The task >> Copy the lines below exactly, starting at the line that contains "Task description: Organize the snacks" and stopping after the last line, and include no other lines.

Source data >>
========
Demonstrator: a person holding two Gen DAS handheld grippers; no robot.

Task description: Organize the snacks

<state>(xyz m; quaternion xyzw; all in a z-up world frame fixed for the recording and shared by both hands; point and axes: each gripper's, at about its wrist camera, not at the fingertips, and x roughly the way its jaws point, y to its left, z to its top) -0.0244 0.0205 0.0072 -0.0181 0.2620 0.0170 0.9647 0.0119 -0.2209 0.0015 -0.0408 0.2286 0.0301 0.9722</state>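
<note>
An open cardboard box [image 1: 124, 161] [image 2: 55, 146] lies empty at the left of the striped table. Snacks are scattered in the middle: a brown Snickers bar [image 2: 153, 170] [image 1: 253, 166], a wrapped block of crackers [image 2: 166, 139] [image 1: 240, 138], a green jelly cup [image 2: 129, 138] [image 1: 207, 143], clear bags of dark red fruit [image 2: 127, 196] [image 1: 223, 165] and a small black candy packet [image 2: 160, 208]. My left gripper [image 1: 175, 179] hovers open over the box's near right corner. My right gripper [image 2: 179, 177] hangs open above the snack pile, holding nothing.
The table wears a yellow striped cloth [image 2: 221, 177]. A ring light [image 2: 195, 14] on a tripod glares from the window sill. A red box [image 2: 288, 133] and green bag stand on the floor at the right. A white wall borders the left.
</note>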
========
The completed task >>
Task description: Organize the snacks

<state>(xyz m; quaternion xyzw; all in a z-up world frame fixed for the recording and shared by both hands; point and axes: each gripper's, at about its wrist camera, not at the fingertips, and x roughly the way its jaws point, y to its left, z to its top) -0.0244 0.0205 0.0072 -0.0181 0.2620 0.0170 0.9647 0.0119 -0.2209 0.0015 -0.0408 0.2286 0.0301 0.9722</state>
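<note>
An open cardboard box [image 1: 124, 161] [image 2: 55, 146] lies empty at the left of the striped table. Snacks are scattered in the middle: a brown Snickers bar [image 2: 153, 170] [image 1: 253, 166], a wrapped block of crackers [image 2: 166, 139] [image 1: 240, 138], a green jelly cup [image 2: 129, 138] [image 1: 207, 143], clear bags of dark red fruit [image 2: 127, 196] [image 1: 223, 165] and a small black candy packet [image 2: 160, 208]. My left gripper [image 1: 175, 179] hovers open over the box's near right corner. My right gripper [image 2: 179, 177] hangs open above the snack pile, holding nothing.
The table wears a yellow striped cloth [image 2: 221, 177]. A ring light [image 2: 195, 14] on a tripod glares from the window sill. A red box [image 2: 288, 133] and green bag stand on the floor at the right. A white wall borders the left.
</note>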

That concludes the answer.